In 2022, during the full-scale Russian invasion of Ukraine, Russian forces repeatedly shelled and damaged the coke plant. In May 2023, it was put on conservation. In November 2023, it was abandoned by last workers. Months of heavy fighting for the plant followed during the Battle of Avdiivka (2023–2024), eventually involving Ukrainian reinforcements from the 3rd Assault Brigade and extensive Russian aerial attacks using glide bombs. On 17 February 2024, Commander-in-Chief Oleksandr Syrskyi confirmed that Ukrainian forces were completely withdrawing from Avdiivka, including Avdiivka Coke Plant to "more favourable lines" as to "avoid encirclement and preserve the lives and health of service personnel".

==Production==

Before the war in Donbas, production was 12,000 tons of coke per day, worth $2.4m. However, this has fallen by two thirds due to the conflict. Avdiivka Coke was one of the top-five coke producers in Europe and the largest coke-producer in Ukraine. Currently AKHZ produced about 40 types of products and the share of the plant exceeds 20% of gross coke output in Ukraine.
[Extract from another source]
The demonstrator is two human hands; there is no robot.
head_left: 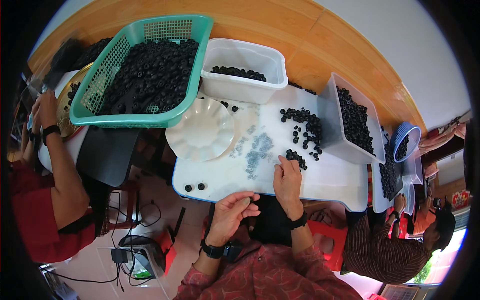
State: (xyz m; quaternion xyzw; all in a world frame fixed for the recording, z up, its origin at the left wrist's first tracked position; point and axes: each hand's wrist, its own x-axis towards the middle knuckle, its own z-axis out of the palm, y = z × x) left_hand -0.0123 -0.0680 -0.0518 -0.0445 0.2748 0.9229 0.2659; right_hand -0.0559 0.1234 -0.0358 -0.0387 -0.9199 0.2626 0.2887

It sold coke to Azovstal, Yenakiieve Steel and Ilyich Steel as well as to customers outside of the Metinvest group of companies such as ArcelorMittal in Kryvyi Rih. Avdiivka Coke currently produced coke at eight out of its nine coke batteries.

Before its destruction, the plant has seen considerable investment in environmental equipment and facilities including sulphur removal and heat exchangers to reduce energy consumption. The plant was considered important to steel production in Ukraine.